Freshwater Software, a subsidiary of Mercury Interactive, says that SiteScope 7.6's agentless architecture is especially well-suited to monitoring highly distributed systems particularly those found in Web Services infrastructure.

SiteScope offers support for SOAP, Dynamic WSDL invocations and XML Schema complex data types. It can also send alerts to automatically execute a Web Service and a summon diagnostic service when a base Web Service fails, according to Freshwater Software. SiteScope also monitors 65 other infrastructure components and applications.

Diane Hagglund, Freshwater Software's director of marketing and product management, said that as computing becomes more distributed, agentless monitoring becomes increasingly important. SiteScope's agentless approach is well-suited to Web Services, which are based on a more fluid, open standards-based architecture, she said.

While Web services represent a great leap in technology, implementing them can equate to sleepless nights for IT managers who have to keep track of software they can't control. That's where SiteScope's capability to measure performance of Web Services against service level requirements comes into play. "If you can't control it, you better be able to measure it," said Russell Frahmann, FreshWater's senior product manager.
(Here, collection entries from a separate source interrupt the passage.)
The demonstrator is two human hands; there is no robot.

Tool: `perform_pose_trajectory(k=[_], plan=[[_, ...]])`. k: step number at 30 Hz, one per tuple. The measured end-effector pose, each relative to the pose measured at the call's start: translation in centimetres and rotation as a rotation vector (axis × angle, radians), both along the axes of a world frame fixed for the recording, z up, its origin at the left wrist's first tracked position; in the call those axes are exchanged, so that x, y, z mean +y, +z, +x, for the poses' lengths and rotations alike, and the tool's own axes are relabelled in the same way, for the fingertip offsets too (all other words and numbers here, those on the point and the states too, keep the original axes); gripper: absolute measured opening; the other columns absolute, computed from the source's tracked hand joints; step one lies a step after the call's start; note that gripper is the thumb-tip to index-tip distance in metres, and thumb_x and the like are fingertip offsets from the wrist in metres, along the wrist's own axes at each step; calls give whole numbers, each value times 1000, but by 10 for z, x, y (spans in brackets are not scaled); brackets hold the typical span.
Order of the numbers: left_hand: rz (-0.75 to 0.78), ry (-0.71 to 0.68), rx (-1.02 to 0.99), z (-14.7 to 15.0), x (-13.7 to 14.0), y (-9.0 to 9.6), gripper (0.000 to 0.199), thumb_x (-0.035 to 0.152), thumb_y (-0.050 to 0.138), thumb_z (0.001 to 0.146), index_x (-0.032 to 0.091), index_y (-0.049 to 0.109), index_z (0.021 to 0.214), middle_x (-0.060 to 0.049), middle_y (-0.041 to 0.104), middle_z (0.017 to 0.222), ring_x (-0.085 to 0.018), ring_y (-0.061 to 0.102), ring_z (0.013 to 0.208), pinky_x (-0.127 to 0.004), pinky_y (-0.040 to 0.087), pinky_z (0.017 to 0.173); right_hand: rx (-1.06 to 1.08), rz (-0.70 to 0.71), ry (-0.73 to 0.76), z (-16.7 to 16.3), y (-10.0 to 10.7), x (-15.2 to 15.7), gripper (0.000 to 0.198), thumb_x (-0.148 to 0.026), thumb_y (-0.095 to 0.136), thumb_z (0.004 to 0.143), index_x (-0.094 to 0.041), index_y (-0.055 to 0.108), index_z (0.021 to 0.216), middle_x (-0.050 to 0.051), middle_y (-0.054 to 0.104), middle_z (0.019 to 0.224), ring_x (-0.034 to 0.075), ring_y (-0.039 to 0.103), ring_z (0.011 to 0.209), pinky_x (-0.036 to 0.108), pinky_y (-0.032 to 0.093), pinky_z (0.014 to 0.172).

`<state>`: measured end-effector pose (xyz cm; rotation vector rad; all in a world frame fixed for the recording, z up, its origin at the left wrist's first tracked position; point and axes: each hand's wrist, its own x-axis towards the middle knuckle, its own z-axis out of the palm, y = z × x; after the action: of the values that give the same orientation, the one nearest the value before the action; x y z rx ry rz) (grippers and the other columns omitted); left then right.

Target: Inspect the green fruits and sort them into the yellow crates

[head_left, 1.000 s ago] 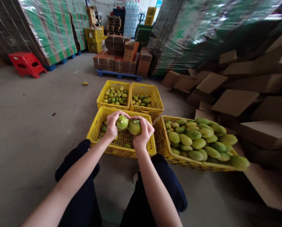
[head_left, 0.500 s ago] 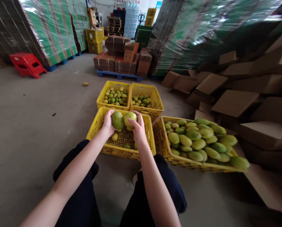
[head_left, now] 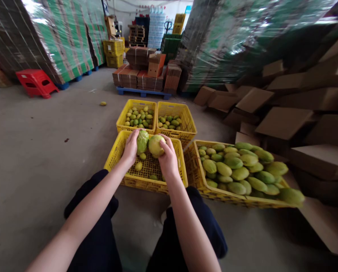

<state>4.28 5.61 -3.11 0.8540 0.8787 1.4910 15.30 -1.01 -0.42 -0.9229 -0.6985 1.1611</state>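
Observation:
My left hand (head_left: 131, 149) is closed around a green, lumpy papaya (head_left: 142, 141). A paler yellow-green papaya (head_left: 155, 146) is gripped in my right hand (head_left: 169, 157), right beside the first one. Both hands hold the fruit above a yellow plastic crate (head_left: 112, 157). On its slatted bottom lie a few fruits, among them a small yellow one (head_left: 138, 166); my right forearm hides part of that crate. To the right, a second yellow crate (head_left: 196, 166) is heaped with long yellow-green papayas (head_left: 233, 163).
Two more yellow crates (head_left: 119, 122) with smaller fruit adjoin the far side. One fruit (head_left: 103, 103) lies on the floor. A red stool (head_left: 37, 83) stands left, and flattened cartons on a blue pallet (head_left: 143, 93) lie ahead. Loose cardboard boxes (head_left: 284, 122) pile up at right.
The papaya in my left hand has been turned, now showing a lumpier side. My right hand has shifted its grip and the paler papaya sits slightly lower.

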Motion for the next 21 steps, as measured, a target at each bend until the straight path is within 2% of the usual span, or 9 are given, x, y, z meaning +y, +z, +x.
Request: perform_pose_trajectory(k=[6,11,15,21], plan=[[13,1,108,3,-5,2,39,58,64,85,22,71,97,-9,72,117,-27,60,125,-39,46,106,-11,-11,-10,7,3,-2,39,-46,72,68,-27,64,101,0,69,96,21,63,87,30,50,66],[171,-126,338,0,-10,10,40,52,77,75,24,66,102,-5,71,107,-24,65,105,-35,50,94,-26,-8,-27,11,7,-4,39,-45,72,67,-26,65,101,1,71,100,24,65,93,34,53,73],[188,-170,308,-3,-15,17,39,43,81,73,24,66,103,-3,70,103,-21,64,97,-30,49,90,7,-17,-25,13,8,-5,38,-43,73,66,-25,65,98,-1,71,96,23,65,90,33,52,74],[145,-268,237,-9,-22,30,35,25,85,68,23,71,100,-2,69,100,-21,62,100,-28,45,93,43,-7,-60,15,7,-4,31,-40,73,64,-24,69,90,-1,70,86,21,63,85,30,47,69]])
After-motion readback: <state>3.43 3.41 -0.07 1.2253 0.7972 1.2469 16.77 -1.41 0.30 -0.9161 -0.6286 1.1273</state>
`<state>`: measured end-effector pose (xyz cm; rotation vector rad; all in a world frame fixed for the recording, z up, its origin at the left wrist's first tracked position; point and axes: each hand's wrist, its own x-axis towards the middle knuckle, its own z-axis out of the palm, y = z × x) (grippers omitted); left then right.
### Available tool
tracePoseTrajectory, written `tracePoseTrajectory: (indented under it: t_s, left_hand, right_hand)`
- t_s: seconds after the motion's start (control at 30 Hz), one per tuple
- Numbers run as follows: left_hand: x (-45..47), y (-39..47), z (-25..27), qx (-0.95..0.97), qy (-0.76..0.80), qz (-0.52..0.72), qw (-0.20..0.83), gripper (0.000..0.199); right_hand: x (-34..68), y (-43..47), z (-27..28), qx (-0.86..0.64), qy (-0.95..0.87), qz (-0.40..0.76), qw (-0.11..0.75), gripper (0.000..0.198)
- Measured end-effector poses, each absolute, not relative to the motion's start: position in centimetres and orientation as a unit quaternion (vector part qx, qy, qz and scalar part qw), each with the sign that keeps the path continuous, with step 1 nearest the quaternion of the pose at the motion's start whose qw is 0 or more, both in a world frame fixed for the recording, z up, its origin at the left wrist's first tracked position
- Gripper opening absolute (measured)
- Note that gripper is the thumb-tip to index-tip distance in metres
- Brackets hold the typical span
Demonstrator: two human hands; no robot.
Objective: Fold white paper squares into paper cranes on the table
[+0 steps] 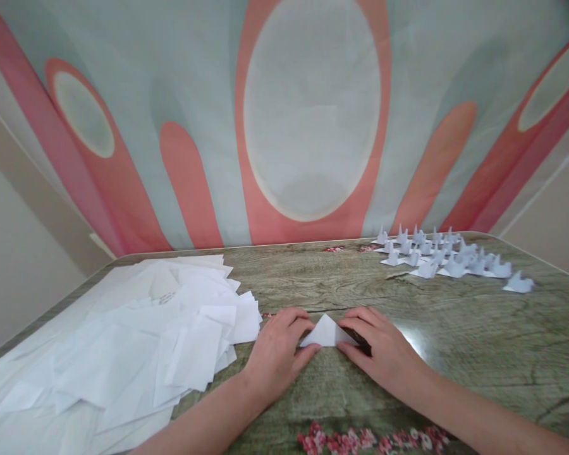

Frahmann said that SiteScope is designed to do three things: Measure response times based on set criteria, evaluate the accuracy of data and send an alert or invoke another Web service, if necessary.

SiteScope version 7.6 is available immediately. Pricing starts at $2995 for 25 points, a point being a CPU or a Web service, for example.

SiteSeer, Freshwater's hosted product, will offer support for Web services monitoring in the first half of 2003, according to Hagglund.